Maria Butina did not use sex in covert Russian plan, her lawyers say

Federal prosecutors who said that a Russian gun-rights activist traded sex as part of a secret influence campaign had only weak evidence to support that claim, the woman’s lawyers argued in court papers filed Friday.

Instead, they said, the government distorted years-old text messages from the woman, Maria Butina, and quoted others out of context to trump up salacious allegations.

It was all part of a “sexist smear” effort that spread widely and prejudiced public opinion against Butina, her lawyers, Robert Driscoll and Alfred Carry, argued.

Butina was arrested last month and charged with acting as a covert Russian agent who got close to prominent U.S. conservatives and infiltrated the National Rifle Association, among other organizations.

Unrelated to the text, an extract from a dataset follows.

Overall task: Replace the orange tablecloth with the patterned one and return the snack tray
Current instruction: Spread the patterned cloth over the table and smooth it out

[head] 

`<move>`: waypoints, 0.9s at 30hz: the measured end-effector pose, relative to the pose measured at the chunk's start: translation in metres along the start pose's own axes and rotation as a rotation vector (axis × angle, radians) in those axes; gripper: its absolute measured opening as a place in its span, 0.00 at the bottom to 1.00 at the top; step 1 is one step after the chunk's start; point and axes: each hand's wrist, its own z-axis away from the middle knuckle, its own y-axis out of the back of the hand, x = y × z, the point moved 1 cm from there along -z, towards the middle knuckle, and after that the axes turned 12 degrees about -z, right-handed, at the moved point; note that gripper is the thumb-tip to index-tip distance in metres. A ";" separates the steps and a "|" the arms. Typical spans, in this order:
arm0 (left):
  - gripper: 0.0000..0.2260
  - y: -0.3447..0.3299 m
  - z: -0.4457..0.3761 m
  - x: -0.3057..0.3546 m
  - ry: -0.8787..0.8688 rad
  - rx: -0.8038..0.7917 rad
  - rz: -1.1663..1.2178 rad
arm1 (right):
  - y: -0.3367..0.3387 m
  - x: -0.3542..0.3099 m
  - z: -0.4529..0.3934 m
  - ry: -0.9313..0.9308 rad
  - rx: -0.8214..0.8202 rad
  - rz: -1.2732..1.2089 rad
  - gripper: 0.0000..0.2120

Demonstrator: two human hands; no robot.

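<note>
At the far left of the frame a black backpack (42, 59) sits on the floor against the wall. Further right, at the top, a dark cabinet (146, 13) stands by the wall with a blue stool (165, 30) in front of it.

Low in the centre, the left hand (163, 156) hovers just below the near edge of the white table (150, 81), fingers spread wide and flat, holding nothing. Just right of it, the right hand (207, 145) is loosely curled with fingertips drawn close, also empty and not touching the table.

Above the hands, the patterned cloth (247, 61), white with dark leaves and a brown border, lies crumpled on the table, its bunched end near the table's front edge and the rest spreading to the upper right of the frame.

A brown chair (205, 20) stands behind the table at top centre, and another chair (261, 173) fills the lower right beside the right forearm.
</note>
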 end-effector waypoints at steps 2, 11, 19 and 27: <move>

In arguing that she posed a flight risk and should be jailed pending trial, prosecutors asserted that Butina, 29, struck up a relationship with a Republican operative, Paul Erickson, 56, only to further her work as a Russian agent. They also said she once offered sex in exchange for a job with an unnamed special interest group.

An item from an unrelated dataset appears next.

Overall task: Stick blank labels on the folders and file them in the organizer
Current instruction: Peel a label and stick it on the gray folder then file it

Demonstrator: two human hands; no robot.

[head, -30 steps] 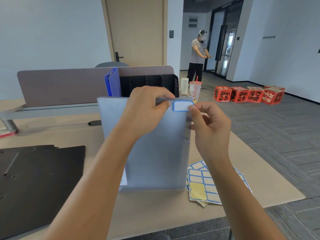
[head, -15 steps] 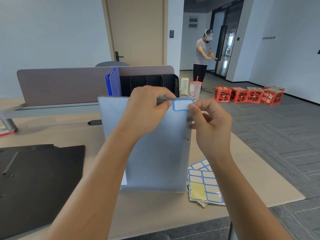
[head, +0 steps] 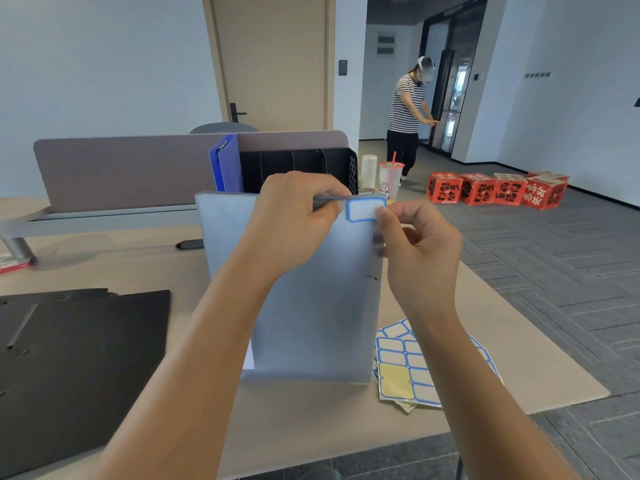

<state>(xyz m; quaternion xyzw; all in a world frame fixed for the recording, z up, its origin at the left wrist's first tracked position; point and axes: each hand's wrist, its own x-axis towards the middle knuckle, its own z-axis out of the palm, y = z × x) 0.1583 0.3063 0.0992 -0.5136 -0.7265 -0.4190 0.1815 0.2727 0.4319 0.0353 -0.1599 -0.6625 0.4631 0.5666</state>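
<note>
A pale grey folder [head: 311, 306] stands upright on the table. My left hand [head: 294, 220] grips its top edge. A white label with a blue border [head: 363, 210] lies at the folder's top right corner. My right hand [head: 419, 251] presses its thumb on the label's right end, the other fingers curled. Behind the folder stands the black organizer [head: 304, 168] with a blue folder [head: 227, 164] in its left slot. Label sheets [head: 405, 368] lie on the table to the right of the grey folder.
Black folders [head: 76, 358] lie flat at the left. A grey desk divider [head: 121, 171] runs behind. A drink cup [head: 390, 178] and a white roll [head: 369, 168] stand right of the organizer. Red boxes [head: 495, 190] sit on the floor; a person [head: 408, 112] stands by a door.
My right thumb has slid a little along the label's right end. The folder and my left hand have stayed put. The person in the background has stepped right.
</note>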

Citing the evidence presented by prosecutors, Magistrate Judge Deborah Robinson of U.S. District Court in Washington ordered Butina held in jail.

But both the government’s claims about Butina’s behavior are false, her lawyers said Friday. They said that they had pressed prosecutors for evidence supporting their claim that she had offered sex for a job and that the government put off answering them.

When prosecutors eventually revealed the basis for the allegation, Butina’s lawyers said, it turned out to be an “innocuous 3-year-old text exchange” between Butina and a longtime friend who worked for her gun-rights organization — and who had just helped her renew her car insurance.

During the conversation, which took place while both were in Russia, Butina — who, her lawyers said, was friends with the man’s wife and considered him to be like a brother — jokingly offered sex for the favor. At no point during the conversation did Butina seek a job, they said, and the only special-interest organization mentioned was the one she had founded.

Her lawyers also took aim at statements by prosecutors who described her relationship with Erickson as “duplicitous” and borne of convenience.

They said that those allegations were based entirely on private messages Butina had exchanged with a friend as the two swapped cat photos, and that Butina’s complaints largely focused on frustration over the poor health of Erickson’s mother, who died in 2017. “Offhand complaints about one’s romantic partner being too close to their mother should be out of bounds,” her lawyers wrote, “and certainly not asserted to be proof of a ‘duplicitous’ relationship.”

Federal prosecutors did not respond to a request for comment Friday.

The allegations wrongly “painted Ms. Butina as some type of Kremlin-trained seductress, or spy-novel honey pot character, trading sex for access and power,” her lawyers wrote. The claim was broadcast around the world by news organizations, they said, and “worse, it also appeared on the television of her parent’s family room TV.”

They sought her release from jail and argued that the government “should be held to a higher standard and not fuel the sexist and misogynistic flames surrounding this case with baseless slurs and indignities.”

Butina was transferred last week from the jail in Washington to a detention center in Virginia amid criticism from the Russian government, which issued a statement last week accusing federal prosecutors of trying to break her psychologically by taking away her personal belongings and keeping her in isolation.

Prosecutors have yet to offer proof in court filings that Butina sought to trade sex for influence.

Separately on Friday, Judge Tanya Chutkan of U.S. District Court signaled that she was weighing whether to issue a gag order barring both sides from talking to reporters about the case.